Whether AstraZeneca can resist shareholder pressure to open its books in the hope of getting the better offer Pfizer is hinting at while remaining "disciplined on price" we do not know. But we do know that the possibility of more inversions has spooked the political class. Andrew Ross Sorkin reports in his widely read New York Times column that his informal survey of at least a half-dozen bankers turned up "17 incoming calls from Fortune 500 companies requesting an analysis of merger prospects that involve an inversion." There is some urgency in these requests, since the possibility of legislation putting the clamps on such deals looms large, at least in the minds of corporate board members who have an obligation to maximize shareholder value. As does the fear that all available foreign targets will have found partners, and when the music stops, they will be left standing, as Joseph Johnson, a partner in the law firm of Goodwin Procter said.

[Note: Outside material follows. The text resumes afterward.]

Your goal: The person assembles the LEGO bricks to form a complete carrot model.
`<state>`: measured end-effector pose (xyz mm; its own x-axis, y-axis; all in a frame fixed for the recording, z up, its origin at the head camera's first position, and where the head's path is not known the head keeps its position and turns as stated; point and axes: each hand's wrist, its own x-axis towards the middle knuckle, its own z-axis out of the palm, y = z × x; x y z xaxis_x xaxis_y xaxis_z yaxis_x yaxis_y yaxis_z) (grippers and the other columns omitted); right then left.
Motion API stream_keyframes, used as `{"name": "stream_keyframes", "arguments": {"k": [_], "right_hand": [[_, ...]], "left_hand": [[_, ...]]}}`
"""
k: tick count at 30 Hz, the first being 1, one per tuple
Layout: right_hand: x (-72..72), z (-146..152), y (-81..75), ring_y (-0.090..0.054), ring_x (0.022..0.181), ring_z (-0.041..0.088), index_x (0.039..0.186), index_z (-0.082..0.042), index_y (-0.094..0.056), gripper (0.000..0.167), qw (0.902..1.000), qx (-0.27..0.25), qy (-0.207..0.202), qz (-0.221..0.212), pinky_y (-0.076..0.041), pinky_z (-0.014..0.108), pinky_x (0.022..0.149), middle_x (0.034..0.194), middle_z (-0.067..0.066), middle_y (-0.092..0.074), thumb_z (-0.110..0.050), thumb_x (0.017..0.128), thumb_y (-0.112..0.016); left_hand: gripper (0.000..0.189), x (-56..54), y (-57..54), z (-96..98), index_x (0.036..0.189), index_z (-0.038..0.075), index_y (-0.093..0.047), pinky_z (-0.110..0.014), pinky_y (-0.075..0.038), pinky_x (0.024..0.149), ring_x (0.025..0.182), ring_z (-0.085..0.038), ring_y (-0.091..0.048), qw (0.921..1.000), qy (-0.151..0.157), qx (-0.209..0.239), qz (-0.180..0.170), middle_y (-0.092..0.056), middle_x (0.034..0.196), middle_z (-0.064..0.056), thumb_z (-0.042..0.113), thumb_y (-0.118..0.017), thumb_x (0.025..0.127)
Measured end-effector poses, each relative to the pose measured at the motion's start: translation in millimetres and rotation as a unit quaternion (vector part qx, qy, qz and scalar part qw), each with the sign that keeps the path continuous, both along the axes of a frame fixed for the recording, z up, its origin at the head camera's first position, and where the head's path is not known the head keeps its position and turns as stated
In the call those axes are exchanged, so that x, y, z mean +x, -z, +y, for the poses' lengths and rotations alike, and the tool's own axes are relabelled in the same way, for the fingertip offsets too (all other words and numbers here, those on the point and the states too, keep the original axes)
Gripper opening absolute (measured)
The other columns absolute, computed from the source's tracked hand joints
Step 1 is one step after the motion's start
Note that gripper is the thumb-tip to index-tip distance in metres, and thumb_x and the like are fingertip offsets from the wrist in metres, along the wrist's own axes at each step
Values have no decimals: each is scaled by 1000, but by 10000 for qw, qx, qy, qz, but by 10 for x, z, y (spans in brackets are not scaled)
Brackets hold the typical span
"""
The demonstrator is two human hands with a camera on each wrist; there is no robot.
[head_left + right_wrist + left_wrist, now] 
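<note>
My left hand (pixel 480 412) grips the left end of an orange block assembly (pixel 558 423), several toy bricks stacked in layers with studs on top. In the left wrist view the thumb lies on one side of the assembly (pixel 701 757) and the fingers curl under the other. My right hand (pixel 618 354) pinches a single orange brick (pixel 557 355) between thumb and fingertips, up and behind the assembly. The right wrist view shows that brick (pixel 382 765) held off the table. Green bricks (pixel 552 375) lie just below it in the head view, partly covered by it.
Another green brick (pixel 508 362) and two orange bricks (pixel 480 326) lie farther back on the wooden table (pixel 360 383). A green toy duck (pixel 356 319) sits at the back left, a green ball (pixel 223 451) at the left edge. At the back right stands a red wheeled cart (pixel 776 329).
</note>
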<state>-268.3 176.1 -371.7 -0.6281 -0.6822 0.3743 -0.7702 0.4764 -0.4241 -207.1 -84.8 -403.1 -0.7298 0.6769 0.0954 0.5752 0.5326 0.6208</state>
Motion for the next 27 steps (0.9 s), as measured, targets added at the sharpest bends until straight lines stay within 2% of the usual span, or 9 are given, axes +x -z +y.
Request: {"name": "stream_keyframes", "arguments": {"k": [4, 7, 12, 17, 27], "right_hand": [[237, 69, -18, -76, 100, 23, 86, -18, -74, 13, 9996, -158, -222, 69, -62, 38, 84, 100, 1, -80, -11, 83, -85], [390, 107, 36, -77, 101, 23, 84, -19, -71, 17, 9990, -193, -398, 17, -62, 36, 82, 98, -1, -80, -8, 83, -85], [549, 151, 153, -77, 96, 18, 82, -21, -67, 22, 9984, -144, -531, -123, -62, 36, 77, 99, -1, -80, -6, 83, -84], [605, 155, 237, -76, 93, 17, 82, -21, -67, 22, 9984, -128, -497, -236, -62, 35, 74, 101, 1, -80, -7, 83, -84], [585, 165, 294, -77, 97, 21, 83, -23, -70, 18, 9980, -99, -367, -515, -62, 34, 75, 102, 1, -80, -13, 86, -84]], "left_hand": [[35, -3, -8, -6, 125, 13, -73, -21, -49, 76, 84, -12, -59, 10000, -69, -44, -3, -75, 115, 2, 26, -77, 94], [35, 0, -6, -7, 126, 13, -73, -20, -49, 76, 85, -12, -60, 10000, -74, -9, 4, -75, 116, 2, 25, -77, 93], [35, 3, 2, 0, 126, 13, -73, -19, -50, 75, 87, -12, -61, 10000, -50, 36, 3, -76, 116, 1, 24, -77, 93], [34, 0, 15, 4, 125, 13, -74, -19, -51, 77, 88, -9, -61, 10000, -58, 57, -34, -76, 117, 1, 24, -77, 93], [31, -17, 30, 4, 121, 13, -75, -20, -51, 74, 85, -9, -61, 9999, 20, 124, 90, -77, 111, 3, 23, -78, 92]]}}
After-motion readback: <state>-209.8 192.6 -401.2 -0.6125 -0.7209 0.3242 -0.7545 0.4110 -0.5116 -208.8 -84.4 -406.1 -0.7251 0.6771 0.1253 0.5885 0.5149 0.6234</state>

Walgreens, the drug chain, is considering structuring its acquisition of Alliance Boots to enable it to reincorporate in Switzerland, where Boots is based, before legislation is passed to bar the way. But legislation, if any, would most likely be part of an over-all reform of the American tax system. And that won't happen until after the 2016 presidential elections, if then.
Meanwhile, most congressmen are not concerned. They know there is a huge difference between the de jure 35 percent corporate tax rate, allegedly inducing flight to more benign jurisdictions, and the lower de facto effective rate, paid after all the breaks built into the tax code with the help of lobbyists are taken into account. As for the $2 trillion in American corporate cash supposedly trapped overseas to avoid taxation on repatriated earnings, it is not really needed by most companies here. Few are holding back investments for lack of cash, and most can borrow at derisory interest rates should they need cash.
Result: lay-offs by pharmaceuticals will continue whatever happens, there will be more inversions in several industries, but most corporations have complex reasons for choosing a home, and taxes are only one of them. The U.S. tax base will not be "hollowed out" by inversions. That job will be left to congressmen and the president, as they pile tax upon tax.